WORK ORDER: Images are to be dropped, and the rest of the data reproduced exactly.

DATA EXTRACT:
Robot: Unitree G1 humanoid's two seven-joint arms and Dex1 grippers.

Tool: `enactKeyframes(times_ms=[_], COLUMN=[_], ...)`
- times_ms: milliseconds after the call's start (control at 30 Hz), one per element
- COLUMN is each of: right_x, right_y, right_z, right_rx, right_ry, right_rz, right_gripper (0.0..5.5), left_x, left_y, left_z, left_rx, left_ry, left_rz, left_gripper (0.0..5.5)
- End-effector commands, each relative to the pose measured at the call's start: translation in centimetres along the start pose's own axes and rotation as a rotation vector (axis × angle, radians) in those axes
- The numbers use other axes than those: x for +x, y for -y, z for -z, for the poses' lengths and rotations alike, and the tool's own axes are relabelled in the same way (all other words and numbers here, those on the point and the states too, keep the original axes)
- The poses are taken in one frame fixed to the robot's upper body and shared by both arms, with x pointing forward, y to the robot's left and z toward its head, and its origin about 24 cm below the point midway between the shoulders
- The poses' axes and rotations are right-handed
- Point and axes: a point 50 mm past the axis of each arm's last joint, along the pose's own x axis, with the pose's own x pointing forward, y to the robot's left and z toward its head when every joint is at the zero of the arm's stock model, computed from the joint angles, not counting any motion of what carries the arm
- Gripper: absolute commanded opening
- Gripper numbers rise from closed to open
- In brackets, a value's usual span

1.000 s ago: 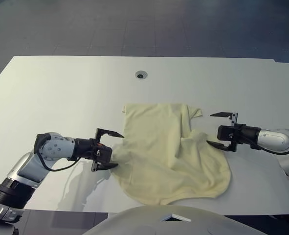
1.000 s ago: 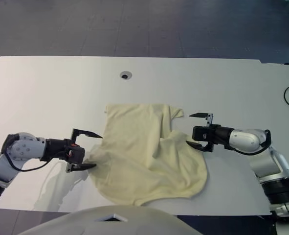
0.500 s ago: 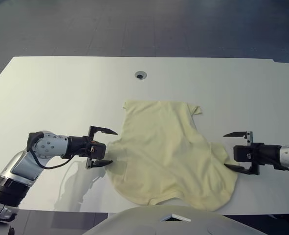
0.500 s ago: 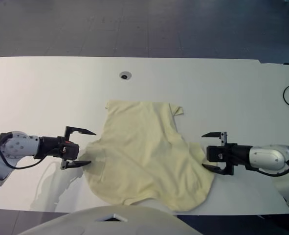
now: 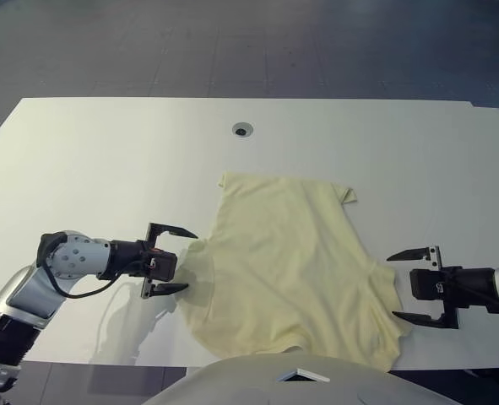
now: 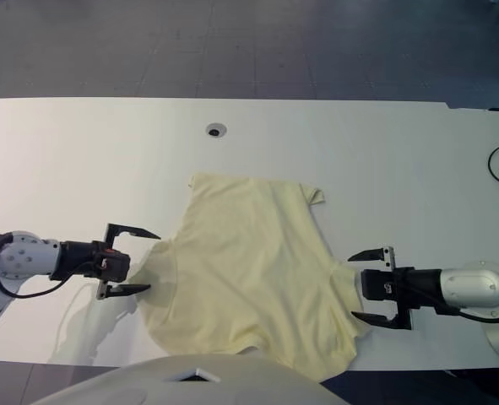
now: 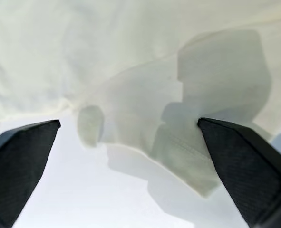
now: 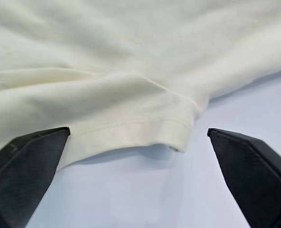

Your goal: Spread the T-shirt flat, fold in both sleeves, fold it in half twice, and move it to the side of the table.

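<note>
Left gripper, fingers apart, sits low at the T-shirt's left edge, with broad white table surface to its left and behind it. The pale yellow T-shirt lies spread and slightly rumpled at the table's near middle, its hem reaching the near edge. Right gripper, fingers apart, brackets the shirt's right edge, near the table's near right corner.

T-shirt hem (stitched) — before parted fingers
</note>
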Motion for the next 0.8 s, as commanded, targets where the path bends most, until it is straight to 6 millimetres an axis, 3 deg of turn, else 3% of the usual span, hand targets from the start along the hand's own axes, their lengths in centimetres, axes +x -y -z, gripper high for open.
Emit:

SOLUTION TO THIS TASK:
Robot: Unitree G1 humanoid's two seven-joint arms and Dex1 grippers.

Tool: `enactKeyframes(times_ms=[_], COLUMN=[_], ...)`
- times_ms: milliseconds after the call's start (control at 30 Hz), one per element
- COLUMN is each of: right_x, right_y, right_z, right_rx, right_ry, right_rz, right_gripper (0.0..5.5), left_x, left_y, left_z, left_rx, left_ry, left_rz, left_gripper (0.0..5.5)
- End-effector commands, each relative to the pose measured at the call's start: translation in centimetres along the start pose's own axes and rotation as a rotation vector (axis × angle, radians) in those axes
- The numbers use other axes than those: x for +x, y for -y, z for -z, for the poses' lengths and rotations alike, and the tool's own axes are relabelled in the same way (all other words and numbers here, those on the point and the states too, keep the original axes)
- The poses are taken in one frame fixed to the robot's upper body and shared by both arms, with x pointing forward, y to the robot's left and z toward its head, and its origin about 24 cm below the point midway between the shoulders
- The poses' axes and rotations are right-handed
- Point and axes: a point 50 mm past the axis of each arm's last joint, along the pose's own x axis, with the pose's own x pointing forward, y to the robot's left and z toward its head when every joint is at the zero of the arm's stock model, computed from the joint angles, not counting any motion of what carries the arm
- Gripper: absolute commanded opening
- Gripper numbers rise from closed to open
- In brackets, a value's usual span

1.000 s ago: 
1.000 s ago: 
0.500 s ago: 
0.500 s ago: 
now: 
now: 
now: 
now: 

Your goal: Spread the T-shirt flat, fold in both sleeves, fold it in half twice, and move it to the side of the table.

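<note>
Left gripper, fingers apart, sits low at the T-shirt's left edge, with broad white table surface to its left and behind it. The pale yellow T-shirt lies spread and slightly rumpled at the table's near middle, its hem reaching the near edge. Right gripper, fingers apart, brackets the shirt's right edge, near the table's near right corner.

T-shirt hem (stitched) — before parted fingers
</note>
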Motion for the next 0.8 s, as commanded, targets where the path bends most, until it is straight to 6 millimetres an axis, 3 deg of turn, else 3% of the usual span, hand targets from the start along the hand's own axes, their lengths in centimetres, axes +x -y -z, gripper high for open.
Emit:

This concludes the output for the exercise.